● **Exercise**
The reply must consist of the complete listing, reproduced exactly, with no images included.

● **Data section**
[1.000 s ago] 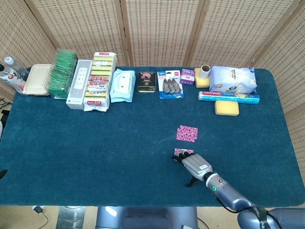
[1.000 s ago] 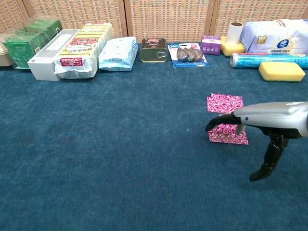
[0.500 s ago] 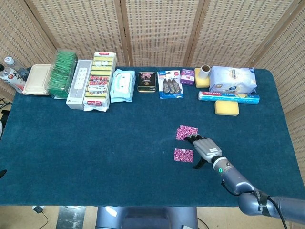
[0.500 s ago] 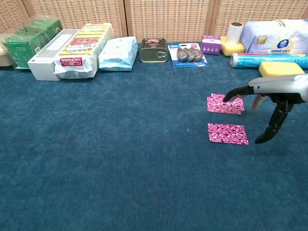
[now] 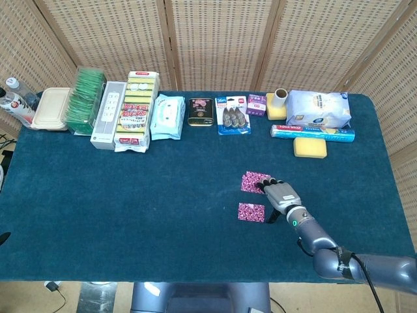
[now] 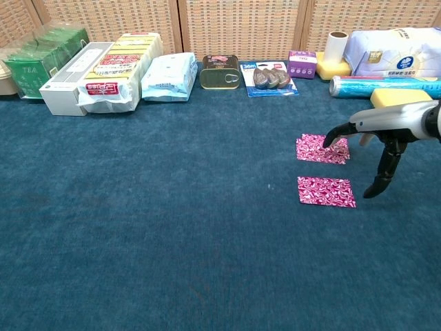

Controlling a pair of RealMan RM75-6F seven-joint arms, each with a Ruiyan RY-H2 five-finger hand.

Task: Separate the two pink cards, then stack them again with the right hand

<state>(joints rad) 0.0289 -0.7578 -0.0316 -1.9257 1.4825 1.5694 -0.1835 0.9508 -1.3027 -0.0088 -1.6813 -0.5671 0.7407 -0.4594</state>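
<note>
The right hand [image 6: 375,141], having left the nearer flat pink patterned card [image 6: 326,191], is now reaching over the farther pink patterned card [image 6: 321,149]. It is holding nothing, fingers spread; restacking is seemingly starting.

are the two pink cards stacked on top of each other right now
No, the far pink card and the near pink card lie apart, with bare blue cloth between them.

The right arm reaches in from the near right edge of the surface [image 5: 130,195]; its right hand [image 5: 280,193] is palm down, fingers [image 6: 335,132] spread forward, thumb angled down toward the surface, holding nothing
</note>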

● **Answer to the exercise**
[1.000 s ago] 
[1.000 s ago] 
[0.500 s ago] 
[0.500 s ago] 
[now] 
[now] 

Controlling a pair of RealMan RM75-6F seven-joint arms, each with a Ruiyan RY-H2 five-finger hand.

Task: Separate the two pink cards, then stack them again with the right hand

<state>(joints rad) 0.0289 -0.7578 -0.0316 -1.9257 1.4825 1.5694 -0.1835 0.9508 -1.3027 -0.0088 -1.6813 -0.5671 0.7407 -0.4594</state>
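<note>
The right hand [image 6: 375,141], having left the nearer flat pink patterned card [image 6: 326,191], is now reaching over the farther pink patterned card [image 6: 321,149]. It is holding nothing, fingers spread; restacking is seemingly starting.

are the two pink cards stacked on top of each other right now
No, the far pink card and the near pink card lie apart, with bare blue cloth between them.

The right arm reaches in from the near right edge of the surface [image 5: 130,195]; its right hand [image 5: 280,193] is palm down, fingers [image 6: 335,132] spread forward, thumb angled down toward the surface, holding nothing
</note>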

With that, the exercise is complete.